- WORK INSTRUCTIONS -
Repeat the whole listing exactly.

- RECORDED DATA -

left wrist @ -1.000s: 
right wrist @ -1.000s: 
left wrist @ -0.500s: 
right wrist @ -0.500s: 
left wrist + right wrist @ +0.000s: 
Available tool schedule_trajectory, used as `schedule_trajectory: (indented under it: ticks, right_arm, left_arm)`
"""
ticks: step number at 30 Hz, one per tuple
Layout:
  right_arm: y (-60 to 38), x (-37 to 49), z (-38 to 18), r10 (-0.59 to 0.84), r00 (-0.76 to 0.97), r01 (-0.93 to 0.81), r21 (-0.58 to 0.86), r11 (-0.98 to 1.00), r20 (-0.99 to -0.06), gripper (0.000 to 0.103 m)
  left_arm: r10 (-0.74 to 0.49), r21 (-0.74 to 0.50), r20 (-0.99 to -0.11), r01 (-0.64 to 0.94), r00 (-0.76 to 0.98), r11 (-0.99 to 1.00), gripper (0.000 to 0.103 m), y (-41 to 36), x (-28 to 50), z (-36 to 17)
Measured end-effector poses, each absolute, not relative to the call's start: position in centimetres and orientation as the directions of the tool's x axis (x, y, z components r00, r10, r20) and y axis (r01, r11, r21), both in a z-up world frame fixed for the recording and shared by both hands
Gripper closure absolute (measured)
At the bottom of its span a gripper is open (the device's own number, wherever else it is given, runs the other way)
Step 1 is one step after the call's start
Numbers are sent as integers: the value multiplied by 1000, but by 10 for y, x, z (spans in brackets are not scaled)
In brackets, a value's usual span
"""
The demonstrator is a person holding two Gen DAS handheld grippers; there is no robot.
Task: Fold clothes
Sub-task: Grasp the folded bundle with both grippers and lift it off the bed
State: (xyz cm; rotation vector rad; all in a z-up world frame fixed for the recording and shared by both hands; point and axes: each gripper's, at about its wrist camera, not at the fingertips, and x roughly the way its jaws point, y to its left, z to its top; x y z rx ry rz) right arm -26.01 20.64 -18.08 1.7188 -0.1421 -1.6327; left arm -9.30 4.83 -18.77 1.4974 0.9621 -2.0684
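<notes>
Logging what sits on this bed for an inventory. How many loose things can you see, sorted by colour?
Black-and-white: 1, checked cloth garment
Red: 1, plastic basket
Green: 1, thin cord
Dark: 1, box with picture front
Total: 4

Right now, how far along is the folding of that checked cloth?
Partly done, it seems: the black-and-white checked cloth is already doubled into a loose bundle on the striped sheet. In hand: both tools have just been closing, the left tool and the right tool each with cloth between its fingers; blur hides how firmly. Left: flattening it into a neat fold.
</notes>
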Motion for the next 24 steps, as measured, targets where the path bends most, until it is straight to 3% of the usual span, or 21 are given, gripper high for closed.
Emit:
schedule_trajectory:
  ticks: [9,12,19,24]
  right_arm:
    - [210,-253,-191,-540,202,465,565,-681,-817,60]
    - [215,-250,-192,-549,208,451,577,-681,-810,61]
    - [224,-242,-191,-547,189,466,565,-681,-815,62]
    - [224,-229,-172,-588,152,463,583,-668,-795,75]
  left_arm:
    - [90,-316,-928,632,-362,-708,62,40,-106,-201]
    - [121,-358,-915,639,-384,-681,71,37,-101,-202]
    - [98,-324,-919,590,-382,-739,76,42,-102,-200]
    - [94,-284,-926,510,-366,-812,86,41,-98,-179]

- TASK RESULT -
left wrist @ -1.000s: 
right wrist @ -1.000s: 
left wrist @ -0.500s: 
right wrist @ -0.500s: 
left wrist + right wrist @ +0.000s: 
Available tool schedule_trajectory, used as `schedule_trajectory: (indented under it: ticks, right_arm, left_arm)`
"""
ticks: step number at 30 Hz, one per tuple
Layout:
  right_arm: y (-60 to 38), x (-37 to 49), z (-38 to 18), r10 (-0.59 to 0.84), r00 (-0.76 to 0.97), r01 (-0.93 to 0.81), r21 (-0.58 to 0.86), r11 (-0.98 to 1.00), r20 (-0.99 to -0.06), gripper (0.000 to 0.103 m)
  left_arm: r10 (-0.74 to 0.49), r21 (-0.74 to 0.50), r20 (-0.99 to -0.11), r01 (-0.64 to 0.94), r00 (-0.76 to 0.98), r11 (-0.99 to 1.00), gripper (0.000 to 0.103 m), y (-41 to 36), x (-28 to 50), z (-36 to 17)
Measured end-effector poses, each absolute, not relative to the call's start: position in centimetres and orientation as the directions of the tool's x axis (x, y, z components r00, r10, r20) and y axis (r01, r11, r21), both in a z-up world frame fixed for the recording and shared by both hands
Gripper closure absolute (measured)
At the bottom of its span a gripper is open (the device's own number, wherever else it is given, runs the other way)
Step 1 is one step after the call's start
Numbers are sent as integers: the value multiplied by 1000, but by 10 for y, x, z (spans in brackets are not scaled)
In brackets, a value's usual span
"""
The demonstrator is a person holding two Gen DAS handheld grippers; there is no robot.
Task: Fold clothes
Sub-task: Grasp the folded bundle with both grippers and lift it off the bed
State: (xyz cm; rotation vector rad; all in a z-up world frame fixed for the recording and shared by both hands; point and axes: each gripper's, at about its wrist camera, not at the fingertips, and x roughly the way its jaws point, y to its left, z to its top; x y z rx ry rz) right arm -26.01 20.64 -18.08 1.7188 -0.1421 -1.6327; left arm -9.30 4.83 -18.77 1.4974 0.9621 -2.0684
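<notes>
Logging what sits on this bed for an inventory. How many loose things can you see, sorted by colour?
Black-and-white: 1, checked cloth garment
Red: 1, plastic basket
Green: 1, thin cord
Dark: 1, box with picture front
Total: 4

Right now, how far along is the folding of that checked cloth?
Partly done, it seems: the black-and-white checked cloth is already doubled into a loose bundle on the striped sheet. In hand: both tools have just been closing, the left tool and the right tool each with cloth between its fingers; blur hides how firmly. Left: flattening it into a neat fold.
</notes>
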Motion for the next 24 steps, as measured, targets where the path bends most, until it is straight to 3% of the usual span, or 21 are given, gripper high for closed.
Emit:
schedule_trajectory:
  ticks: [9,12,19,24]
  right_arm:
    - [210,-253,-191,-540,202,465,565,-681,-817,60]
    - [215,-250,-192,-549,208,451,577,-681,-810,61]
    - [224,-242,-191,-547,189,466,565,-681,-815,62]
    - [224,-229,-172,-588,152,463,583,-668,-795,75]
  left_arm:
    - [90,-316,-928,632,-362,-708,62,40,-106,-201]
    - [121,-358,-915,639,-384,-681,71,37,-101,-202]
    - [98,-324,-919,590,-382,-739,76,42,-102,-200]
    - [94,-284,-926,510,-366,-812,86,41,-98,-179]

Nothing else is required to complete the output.